Winkler Prins Encyclopedie

E. de Bruyne, G.B.J. Hiltermann en H.R. Hoetink (1947)

Gepubliceerd op 17-10-2024

RUIT (plantkunde)

betekenis & definitie

(Thalictrum L.), uit de familie van de Ranunculaceeën met 76 soorten op het N. Halfrond, overblijvende kruiden met verspreide veelvoudig geveerde bladen en pluimen met talrijke kleine regelmatige bloemen met een onaanzienlijk, gekleurd 4- of 5-bladig bloemdek en talrijke lange meeldraden en tot dopvruchtjes rijpende stampertjes.
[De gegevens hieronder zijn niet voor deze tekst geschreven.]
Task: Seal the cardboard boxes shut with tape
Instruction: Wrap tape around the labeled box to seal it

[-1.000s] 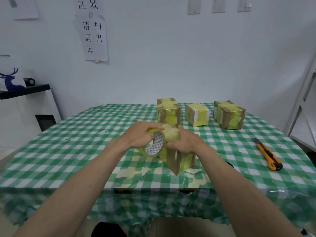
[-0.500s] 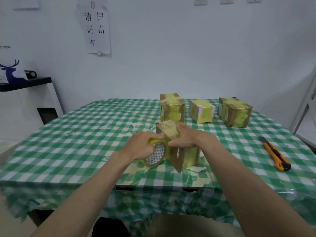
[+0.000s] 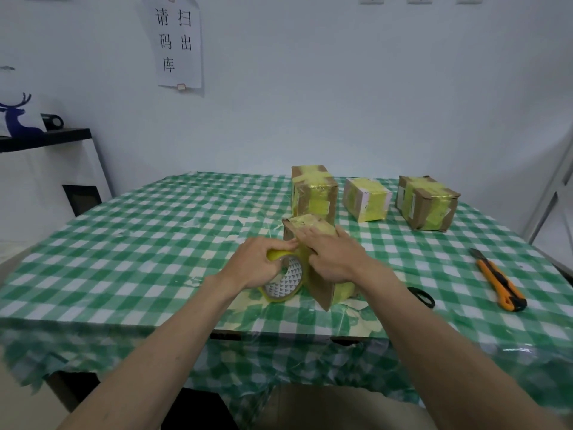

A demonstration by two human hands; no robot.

Tot de Nederlandse flora behoren 2 soorten: T. flavum L., de Poelruit, een forse moerasplant met 2- of 3-voudig gevinde bladen met ca 2 cm lange, gwl. 3-spletige blaadjes en dichte pluimen rechtopstaande geelachtige welriekende bloempjes, en T. minus L., een kleinere plant met 3- of 4-voudig gevinde bladen met kleinere deelblaadjes en wijd vertakte pluimen hangende bloempjes, die in verschillende vormen voorkomt. Als sierplant in tuinen ziet men de tot 1,5 m hoge T. aquilegiaefolium L., met lila bloemen, uit Midden- en Zuid-Europa, de blauw berijpte T. glaucum Dsf., met kleine gele bloemen, uit Zuid-Europa, e.a.